A correspondent of the New York Independent for August 29 writes as follows:

"From Denver I went southward to Colorado Springs. Prof. Porter, of Lafayette College, was one of our party, which, by the way, was organized in honor of Hon. John Scott, of Pennsylvania, and friends. An elegant excursion car was provided for the company, and the sensation of a fine ride over so famous a route was well experienced. Cars never carried more precious freight than then. For the Professor-almost ubiquitous, everywhere at once in search of floral treasures-not only astonished us with the most overwhelming of boquets but also with botanical names built up in the most gigantic style. Acres of flowers were strung along our track.
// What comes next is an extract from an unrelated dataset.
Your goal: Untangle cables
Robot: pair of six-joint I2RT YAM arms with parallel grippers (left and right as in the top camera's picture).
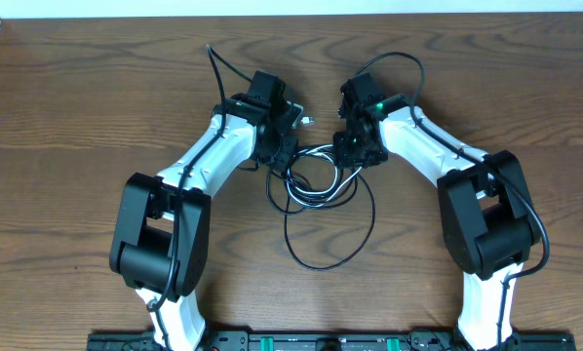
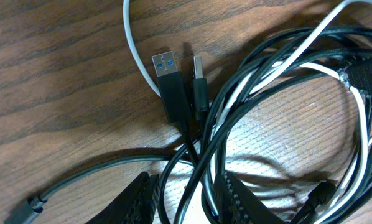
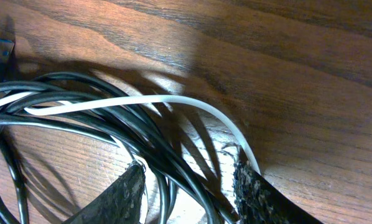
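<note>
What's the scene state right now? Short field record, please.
table: dark wood grain
cables: tangled pile between the two arms, black and white strands
black loop: hangs out of the pile toward the arm bases
USB plug: lying on the table, blue insert
left gripper: open, straddling black strands
right gripper: open, straddling the bundle
white cable: reaches one right fingertip

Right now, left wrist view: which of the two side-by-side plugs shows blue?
The wider black plug, blue inside its metal end; the slimmer plug beside it shows none.
</note>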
The gladiolus, the tusole, the Mexican poppy, the creeping convalvulus, prairie roses and lupines fairly bewildered me. At last the Professor capped the climax by the discovery of a cactus, with brilliant red blossoms. The Professor was now the hero and the admiration of the party. A sage schoolmistress was gathering specimens, trying to name them. Unfortunately, she became mystified. Her botany flew out of her head, and the good-hearted Professor essayed to help her. A long, awkward grass came up for discussion. She called it Gamma, but the Professor electrified the train full of passengers with laughter when, in a solemn way, (and plenty of time to speak it in), he rolled out slowly the ponderous name, Plantago Patigonicum. 'Twas enough for one day. Ere we recovered from our amazement the train brought us in sight of Colorado Springs. Imagine, then, some of the delights of floral rambles and botanizing among these Rocky Mountains.”

"Well, did you get through all right?" said a hopeful candidate or admission to one of our young tutors the other day, mistaking him for a prospective Freshman. It is not certainly known whether he waited for an answer.